### HOW TO COMPLETE THIS TASK:
Please restate each line of the data that follows word for word, skipping any image.

### DATA SHOWN:
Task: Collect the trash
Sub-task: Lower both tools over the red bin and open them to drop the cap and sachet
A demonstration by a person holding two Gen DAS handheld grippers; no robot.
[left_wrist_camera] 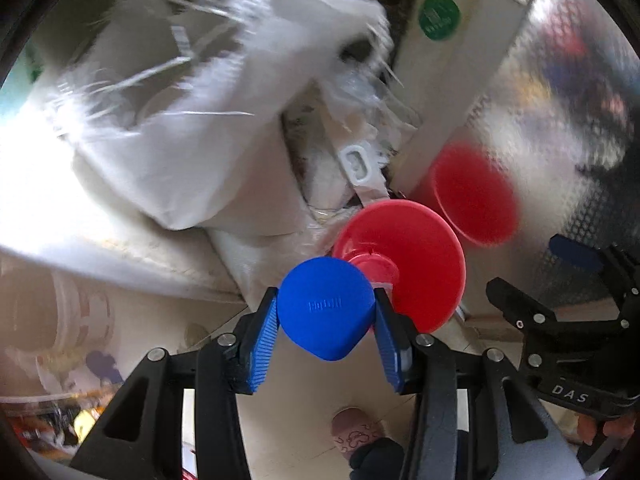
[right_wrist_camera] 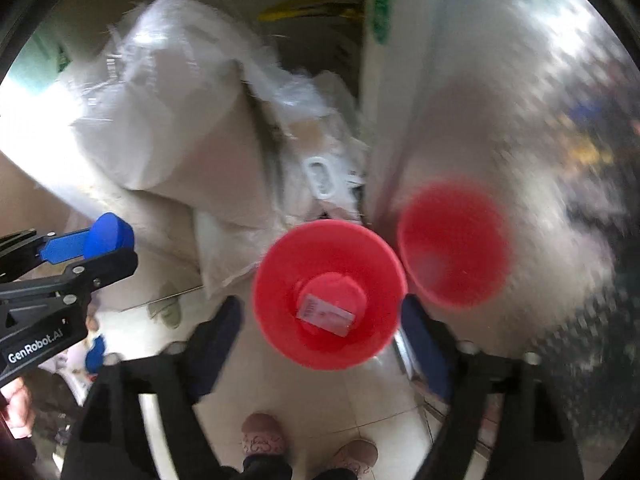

### RESPONSE TO THE TASK:
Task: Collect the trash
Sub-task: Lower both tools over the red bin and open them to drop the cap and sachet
A demonstration by a person holding two Gen DAS handheld grippers; no robot.
[left_wrist_camera] 
[right_wrist_camera] 

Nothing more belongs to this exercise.